What to do — Nothing but the data itself, reproduced exactly, is the expected answer.

Collected data —

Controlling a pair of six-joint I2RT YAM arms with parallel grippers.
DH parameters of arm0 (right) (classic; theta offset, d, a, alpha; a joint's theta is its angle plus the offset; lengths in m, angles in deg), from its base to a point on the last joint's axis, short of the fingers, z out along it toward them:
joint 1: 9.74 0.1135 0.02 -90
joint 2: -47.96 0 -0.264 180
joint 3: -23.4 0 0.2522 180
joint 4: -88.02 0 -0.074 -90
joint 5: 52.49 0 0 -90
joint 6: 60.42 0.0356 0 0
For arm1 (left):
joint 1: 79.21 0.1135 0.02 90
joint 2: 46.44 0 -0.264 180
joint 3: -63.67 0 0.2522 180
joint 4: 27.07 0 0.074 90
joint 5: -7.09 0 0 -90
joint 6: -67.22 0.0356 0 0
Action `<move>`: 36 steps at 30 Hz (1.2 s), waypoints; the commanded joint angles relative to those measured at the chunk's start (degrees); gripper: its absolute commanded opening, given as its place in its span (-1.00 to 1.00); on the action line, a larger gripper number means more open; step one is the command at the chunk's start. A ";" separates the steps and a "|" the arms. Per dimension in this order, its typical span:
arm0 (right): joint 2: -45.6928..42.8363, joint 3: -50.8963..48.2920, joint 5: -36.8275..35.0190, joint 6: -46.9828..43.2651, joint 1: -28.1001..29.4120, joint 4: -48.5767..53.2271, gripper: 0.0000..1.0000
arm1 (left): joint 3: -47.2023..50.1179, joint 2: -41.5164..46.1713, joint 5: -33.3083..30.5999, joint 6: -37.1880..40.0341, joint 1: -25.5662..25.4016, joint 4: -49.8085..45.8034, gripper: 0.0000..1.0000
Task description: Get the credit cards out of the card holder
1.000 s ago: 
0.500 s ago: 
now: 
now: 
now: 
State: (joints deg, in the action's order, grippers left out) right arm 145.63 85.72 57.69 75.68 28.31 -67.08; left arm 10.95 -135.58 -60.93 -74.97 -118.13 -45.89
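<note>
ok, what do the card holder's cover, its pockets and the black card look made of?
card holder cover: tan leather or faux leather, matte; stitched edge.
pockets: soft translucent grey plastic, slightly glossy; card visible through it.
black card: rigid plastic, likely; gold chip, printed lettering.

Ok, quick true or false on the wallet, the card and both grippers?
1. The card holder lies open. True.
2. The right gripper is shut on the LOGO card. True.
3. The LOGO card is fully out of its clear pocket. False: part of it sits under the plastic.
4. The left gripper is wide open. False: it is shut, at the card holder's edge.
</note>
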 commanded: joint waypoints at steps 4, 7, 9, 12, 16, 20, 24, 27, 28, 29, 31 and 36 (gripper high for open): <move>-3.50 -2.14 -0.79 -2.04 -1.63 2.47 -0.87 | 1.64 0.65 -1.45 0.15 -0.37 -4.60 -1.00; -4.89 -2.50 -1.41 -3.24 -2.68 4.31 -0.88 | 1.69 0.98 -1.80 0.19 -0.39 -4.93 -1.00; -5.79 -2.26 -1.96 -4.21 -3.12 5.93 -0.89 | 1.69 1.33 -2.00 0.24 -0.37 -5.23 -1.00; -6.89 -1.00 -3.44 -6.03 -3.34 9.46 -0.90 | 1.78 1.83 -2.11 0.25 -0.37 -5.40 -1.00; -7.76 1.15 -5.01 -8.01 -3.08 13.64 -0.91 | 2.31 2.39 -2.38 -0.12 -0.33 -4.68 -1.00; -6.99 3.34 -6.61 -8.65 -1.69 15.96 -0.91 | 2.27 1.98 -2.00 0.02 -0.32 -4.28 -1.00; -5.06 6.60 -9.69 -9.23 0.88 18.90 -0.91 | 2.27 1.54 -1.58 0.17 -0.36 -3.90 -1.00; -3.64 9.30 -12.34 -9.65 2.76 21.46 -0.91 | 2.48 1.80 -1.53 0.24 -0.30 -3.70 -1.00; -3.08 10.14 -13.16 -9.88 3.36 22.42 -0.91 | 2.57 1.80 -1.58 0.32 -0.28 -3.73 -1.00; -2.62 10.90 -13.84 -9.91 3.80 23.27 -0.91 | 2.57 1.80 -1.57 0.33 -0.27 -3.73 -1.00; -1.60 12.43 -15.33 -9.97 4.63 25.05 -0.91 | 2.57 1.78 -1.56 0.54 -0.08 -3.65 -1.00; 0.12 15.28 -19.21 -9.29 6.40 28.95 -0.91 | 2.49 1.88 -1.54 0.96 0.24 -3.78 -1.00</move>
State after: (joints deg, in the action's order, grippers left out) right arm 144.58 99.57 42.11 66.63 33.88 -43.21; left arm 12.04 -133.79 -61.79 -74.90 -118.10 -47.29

Completed task —
Controlling a pair of six-joint I2RT YAM arms with parallel grippers.
DH parameters of arm0 (right) (classic; theta offset, d, a, alpha; a joint's theta is its angle plus the offset; lengths in m, angles in deg), from its base to a point on the last joint's axis, short of the fingers, z out along it toward them:
joint 1: 9.74 0.1135 0.02 -90
joint 2: -47.96 0 -0.264 180
joint 3: -23.4 0 0.2522 180
joint 4: -88.02 0 -0.074 -90
joint 5: 52.49 0 0 -90
joint 6: 60.42 0.0356 0 0
For arm1 (left):
joint 1: 79.21 0.1135 0.02 90
joint 2: 46.44 0 -0.264 180
joint 3: -63.67 0 0.2522 180
joint 4: 27.07 0 0.074 90
joint 5: -7.09 0 0 -90
joint 6: -67.22 0.0356 0 0
Action `<move>`: 36 steps at 30 Hz (1.2 s), waypoints; the commanded joint angles relative to those measured at the chunk's start (degrees); gripper: its absolute commanded opening, given as its place in its span (-1.00 to 1.00); on the action line, a larger gripper number means more open; step one is the command at the chunk's start. A ";" separates the steps and a "|" the arms. Per dimension in this order, its typical span:
arm0 (right): joint 2: -45.6928..42.8363, joint 3: -50.8963..48.2920, joint 5: -36.8275..35.0190, joint 6: -46.9828..43.2651, joint 1: -28.1001..29.4120, joint 4: -48.5767..53.2271, gripper: 0.0000..1.0000
arm1 (left): joint 3: -47.2023..50.1179, joint 2: -41.5164..46.1713, joint 5: -33.3083..30.5999, joint 6: -37.1880..40.0341, joint 1: -25.5662..25.4016, joint 4: -49.8085..45.8034, gripper: 0.0000..1.0000
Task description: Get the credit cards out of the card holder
1.000 s ago: 
0.500 s ago: 
now: 
now: 
now: 
State: (joints deg, in the action's order, grippers left out) right arm 145.63 85.72 57.69 75.68 28.31 -67.08; left arm 10.95 -135.58 -60.93 -74.97 -118.13 -45.89
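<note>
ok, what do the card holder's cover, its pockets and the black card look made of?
card holder cover: tan leather or faux leather, matte; stitched edge.
pockets: soft translucent grey plastic, slightly glossy; card visible through it.
black card: rigid plastic, likely; gold chip, printed lettering.

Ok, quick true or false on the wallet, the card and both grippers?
1. The card holder lies open. True.
2. The right gripper is shut on the LOGO card. True.
3. The LOGO card is fully out of its clear pocket. False: part of it sits under the plastic.
4. The left gripper is wide open. False: it is shut, at the card holder's edge.
</note>
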 commanded: joint waypoints at steps 4, 7, 9, 12, 16, 20, 24, 27, 28, 29, 31 and 36 (gripper high for open): <move>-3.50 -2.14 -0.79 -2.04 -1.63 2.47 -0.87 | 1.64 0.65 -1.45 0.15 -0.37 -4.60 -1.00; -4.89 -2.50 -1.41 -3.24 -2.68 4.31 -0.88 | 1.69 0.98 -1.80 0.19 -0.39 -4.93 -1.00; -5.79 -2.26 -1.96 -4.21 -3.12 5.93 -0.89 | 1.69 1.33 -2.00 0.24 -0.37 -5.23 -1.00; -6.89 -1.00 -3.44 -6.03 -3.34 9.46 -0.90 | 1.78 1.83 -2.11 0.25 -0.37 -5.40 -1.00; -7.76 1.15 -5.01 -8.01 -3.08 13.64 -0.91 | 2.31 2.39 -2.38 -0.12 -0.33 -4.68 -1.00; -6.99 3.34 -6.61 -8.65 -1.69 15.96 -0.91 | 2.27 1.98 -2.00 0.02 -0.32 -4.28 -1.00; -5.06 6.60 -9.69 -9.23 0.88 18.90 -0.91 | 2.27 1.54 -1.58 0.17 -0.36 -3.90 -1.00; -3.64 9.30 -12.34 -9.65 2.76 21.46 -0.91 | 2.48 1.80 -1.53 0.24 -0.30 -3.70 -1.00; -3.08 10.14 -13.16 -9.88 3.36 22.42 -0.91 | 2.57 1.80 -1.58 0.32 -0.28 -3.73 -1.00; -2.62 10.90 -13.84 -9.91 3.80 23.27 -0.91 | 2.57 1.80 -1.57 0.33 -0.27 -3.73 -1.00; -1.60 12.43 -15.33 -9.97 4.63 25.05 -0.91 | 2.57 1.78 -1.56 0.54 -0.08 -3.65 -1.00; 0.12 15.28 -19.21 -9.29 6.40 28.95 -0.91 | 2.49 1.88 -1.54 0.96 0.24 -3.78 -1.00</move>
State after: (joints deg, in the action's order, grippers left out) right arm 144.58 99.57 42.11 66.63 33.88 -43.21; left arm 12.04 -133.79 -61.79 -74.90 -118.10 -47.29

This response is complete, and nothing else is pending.